The man collapsed on dry land, gathered his breath, looked up at the original pair and announced, "The water's fine! Why don't you two take a dip?"
The lesson here is, nothing gets accomplished without compromise. A company can fill its ranks with the most skilled and clever employees, but if the workers disagree over how to meet their company's goals, the organization will go under.
The 21st century presents us with challenges unlike the ones we faced in the past. These are times of limited expansion, deregulation, unprecedented global competition and rapid technological change. Employee loyalty, although not completely a thing of the past, must be earned by the corporation.
Improvement only comes through the successful management of change. Changing ourselves as individuals; changing ourselves as managers, so that we can coach and empower people to work together. One of the most effective ways to do that is through team building. Team building is the process of collaboration. The goal in any organization is for good people to work together as great teams. Teamwork is the magic that lets ordinary people attain extraordinary results.
Why do team building?
- According to a study by Towers Perrin, the average sales force turns over about 43% and is downsized by 20% over a two year period.

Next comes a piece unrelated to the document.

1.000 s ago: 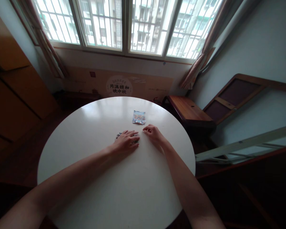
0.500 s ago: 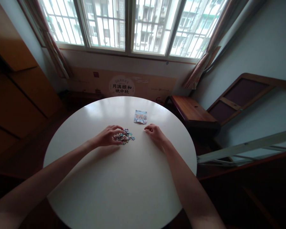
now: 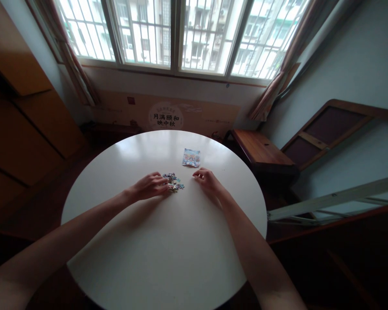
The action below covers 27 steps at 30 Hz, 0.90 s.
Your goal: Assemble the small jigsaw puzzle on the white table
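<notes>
A small pile of jigsaw puzzle pieces (image 3: pixel 177 186) lies on the white round table (image 3: pixel 168 241), in front of me. At the pile's left side is my left hand (image 3: pixel 151 185), its fingers drawn together on some of the pieces, which it partly hides. My right hand (image 3: pixel 206 178) is held to the right of the pile, apart from it. Its fingers are curled in with the tips close together; whether anything small is between them I cannot make out. Just beyond that hand a small square picture sheet (image 3: pixel 191 158) with a colourful print lies flat.
Behind the table stands a long printed cardboard panel (image 3: pixel 116 107) under a barred window (image 3: pixel 200 38). To the right are a wooden bench (image 3: pixel 261 146) and a framed wooden piece (image 3: pixel 330 125) against the wall. Wooden cabinets (image 3: pixel 22 133) fill the left side.
My left hand has closed its fingers at the pile and moved slightly right, and the pieces have shifted a little. My right hand has moved slightly left.
</notes>
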Motion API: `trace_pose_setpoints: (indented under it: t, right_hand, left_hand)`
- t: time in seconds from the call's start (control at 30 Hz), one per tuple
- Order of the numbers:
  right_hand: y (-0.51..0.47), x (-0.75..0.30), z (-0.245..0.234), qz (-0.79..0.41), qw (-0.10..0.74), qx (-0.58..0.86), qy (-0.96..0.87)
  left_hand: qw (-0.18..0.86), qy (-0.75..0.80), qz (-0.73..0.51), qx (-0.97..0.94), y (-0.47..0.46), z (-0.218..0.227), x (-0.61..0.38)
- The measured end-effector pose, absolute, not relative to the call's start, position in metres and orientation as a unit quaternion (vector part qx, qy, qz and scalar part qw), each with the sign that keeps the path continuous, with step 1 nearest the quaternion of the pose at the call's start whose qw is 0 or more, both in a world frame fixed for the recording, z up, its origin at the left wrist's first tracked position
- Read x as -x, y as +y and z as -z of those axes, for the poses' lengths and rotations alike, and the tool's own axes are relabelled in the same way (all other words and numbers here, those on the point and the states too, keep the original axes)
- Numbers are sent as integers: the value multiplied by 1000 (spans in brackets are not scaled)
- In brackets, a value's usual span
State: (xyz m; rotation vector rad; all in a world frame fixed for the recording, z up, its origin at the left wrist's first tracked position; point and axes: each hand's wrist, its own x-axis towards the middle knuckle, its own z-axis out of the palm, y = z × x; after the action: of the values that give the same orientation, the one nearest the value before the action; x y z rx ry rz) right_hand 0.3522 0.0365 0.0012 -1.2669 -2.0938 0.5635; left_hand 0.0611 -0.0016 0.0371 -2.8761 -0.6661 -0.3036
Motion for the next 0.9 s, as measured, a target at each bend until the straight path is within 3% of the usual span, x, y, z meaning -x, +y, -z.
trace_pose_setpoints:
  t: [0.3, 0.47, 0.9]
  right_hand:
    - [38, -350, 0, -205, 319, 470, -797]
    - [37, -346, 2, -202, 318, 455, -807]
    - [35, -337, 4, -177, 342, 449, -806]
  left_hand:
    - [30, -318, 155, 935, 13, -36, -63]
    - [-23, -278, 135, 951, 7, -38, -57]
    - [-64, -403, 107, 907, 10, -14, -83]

- According to the American Institute of Stress, job stress and burnout cost employers an estimated $200 billion a year in turnover costs, absenteeism, lower productivity, and rising worker's compensation and health care claims. And replacing an employee is difficult.
- When you're stressed, you're not productive.

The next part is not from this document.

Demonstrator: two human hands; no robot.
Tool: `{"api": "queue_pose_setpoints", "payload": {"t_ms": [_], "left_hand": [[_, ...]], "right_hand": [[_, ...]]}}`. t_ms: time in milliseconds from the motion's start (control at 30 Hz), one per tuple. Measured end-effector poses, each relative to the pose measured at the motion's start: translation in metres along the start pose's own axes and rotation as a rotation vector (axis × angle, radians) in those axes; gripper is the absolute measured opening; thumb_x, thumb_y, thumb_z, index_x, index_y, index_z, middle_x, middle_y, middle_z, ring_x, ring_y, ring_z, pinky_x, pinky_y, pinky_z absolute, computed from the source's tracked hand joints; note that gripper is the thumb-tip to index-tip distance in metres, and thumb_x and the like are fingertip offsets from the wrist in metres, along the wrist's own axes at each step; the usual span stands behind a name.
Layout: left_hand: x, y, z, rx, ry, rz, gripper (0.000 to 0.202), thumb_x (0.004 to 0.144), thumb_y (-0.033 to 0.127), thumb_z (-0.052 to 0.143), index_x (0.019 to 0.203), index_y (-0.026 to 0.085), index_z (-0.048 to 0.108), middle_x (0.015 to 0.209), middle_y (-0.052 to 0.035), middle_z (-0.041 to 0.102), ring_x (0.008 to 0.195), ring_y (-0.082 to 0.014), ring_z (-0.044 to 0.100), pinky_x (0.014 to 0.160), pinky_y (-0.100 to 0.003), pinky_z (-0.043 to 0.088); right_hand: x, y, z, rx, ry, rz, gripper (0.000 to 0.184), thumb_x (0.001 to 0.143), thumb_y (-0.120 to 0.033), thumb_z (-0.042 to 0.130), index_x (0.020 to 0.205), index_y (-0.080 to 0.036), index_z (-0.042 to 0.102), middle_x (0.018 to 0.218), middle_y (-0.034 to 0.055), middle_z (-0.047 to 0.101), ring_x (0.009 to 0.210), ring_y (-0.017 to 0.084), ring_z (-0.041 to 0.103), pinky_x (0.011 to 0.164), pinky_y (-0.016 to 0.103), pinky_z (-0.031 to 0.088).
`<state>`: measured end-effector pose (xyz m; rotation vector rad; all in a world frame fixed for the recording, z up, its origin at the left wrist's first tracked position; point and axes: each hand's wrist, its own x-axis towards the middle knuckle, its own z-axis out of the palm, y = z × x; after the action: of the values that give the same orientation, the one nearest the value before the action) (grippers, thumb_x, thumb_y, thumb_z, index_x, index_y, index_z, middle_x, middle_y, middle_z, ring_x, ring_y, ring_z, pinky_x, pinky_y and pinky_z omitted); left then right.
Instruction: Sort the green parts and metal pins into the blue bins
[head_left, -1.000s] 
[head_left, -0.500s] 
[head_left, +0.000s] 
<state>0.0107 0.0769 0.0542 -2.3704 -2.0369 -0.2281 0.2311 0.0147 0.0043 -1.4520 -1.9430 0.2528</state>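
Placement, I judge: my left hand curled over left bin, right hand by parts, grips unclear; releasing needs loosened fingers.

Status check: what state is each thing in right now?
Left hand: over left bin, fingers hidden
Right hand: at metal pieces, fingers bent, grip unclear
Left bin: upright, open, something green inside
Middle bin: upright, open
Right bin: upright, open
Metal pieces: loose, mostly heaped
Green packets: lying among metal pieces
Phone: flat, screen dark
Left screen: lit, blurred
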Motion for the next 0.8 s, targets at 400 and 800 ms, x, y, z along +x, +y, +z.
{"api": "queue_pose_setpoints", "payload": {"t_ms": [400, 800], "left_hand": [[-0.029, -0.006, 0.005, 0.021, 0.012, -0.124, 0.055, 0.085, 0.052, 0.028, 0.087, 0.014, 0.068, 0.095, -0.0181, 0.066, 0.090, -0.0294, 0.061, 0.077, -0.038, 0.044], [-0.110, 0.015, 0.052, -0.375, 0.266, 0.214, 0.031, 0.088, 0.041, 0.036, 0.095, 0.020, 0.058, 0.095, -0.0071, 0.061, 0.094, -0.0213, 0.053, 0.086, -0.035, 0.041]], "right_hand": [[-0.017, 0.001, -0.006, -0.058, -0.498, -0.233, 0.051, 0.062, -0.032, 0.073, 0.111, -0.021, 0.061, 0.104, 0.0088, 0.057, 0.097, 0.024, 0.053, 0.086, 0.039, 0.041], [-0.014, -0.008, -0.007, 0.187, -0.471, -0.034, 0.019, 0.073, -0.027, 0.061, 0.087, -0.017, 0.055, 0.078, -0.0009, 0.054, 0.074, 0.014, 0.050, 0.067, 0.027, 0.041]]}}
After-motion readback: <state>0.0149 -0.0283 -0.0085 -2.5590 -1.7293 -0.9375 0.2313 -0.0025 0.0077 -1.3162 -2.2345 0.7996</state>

- 78% describe their jobs as stressful and getting worse.
- 33% of all Americans believe their job is more stressful than a year ago.
With this kind of climate just maintaining productivity is a challenge, let alone increasing it. So, we have to figure out ways to optimize our performance. We have to learn how to run faster in the product race to meet customers' demands.
Team building is a process that directly affects productivity. It allows you to outperform the competition, run the business profitably and keep your customers loyal. It accomplishes this through harnessing the power of various members of your organization working toward a common goal.
When a company fosters an atmosphere of communication and teamwork, results include:
- Speed. The ability to respond quickly to customer or market demands and to incorporate new ideas and technologies quickly into products.
- Consistency. The ability to produce a product that unfailingly satisfies customers' expectations.
- Perceptiveness. The ability to see the competitive environment clearly and thus to anticipate and respond to customers' evolving needs and wants.
- Nimbleness. The ability to adapt simultaneously to many different business environments
- Innovation. The ability to generate new ideas and to combine existing elements to create new sources of value.
By building collaboration among workers, you eliminate internal competition and other destructive forces that can undermine an organization, binding employees together instead to defeat the enemy on the outside: your company's competitors.
Take the story of Saturn. Its 165 work teams decide how to run their own areas, including the right to interview and approve new hires for their teams. One team in Saturn's final-assembly area voted to reject some proposed car-assembly equipment in favor of another supplier whose product the team believed was safer.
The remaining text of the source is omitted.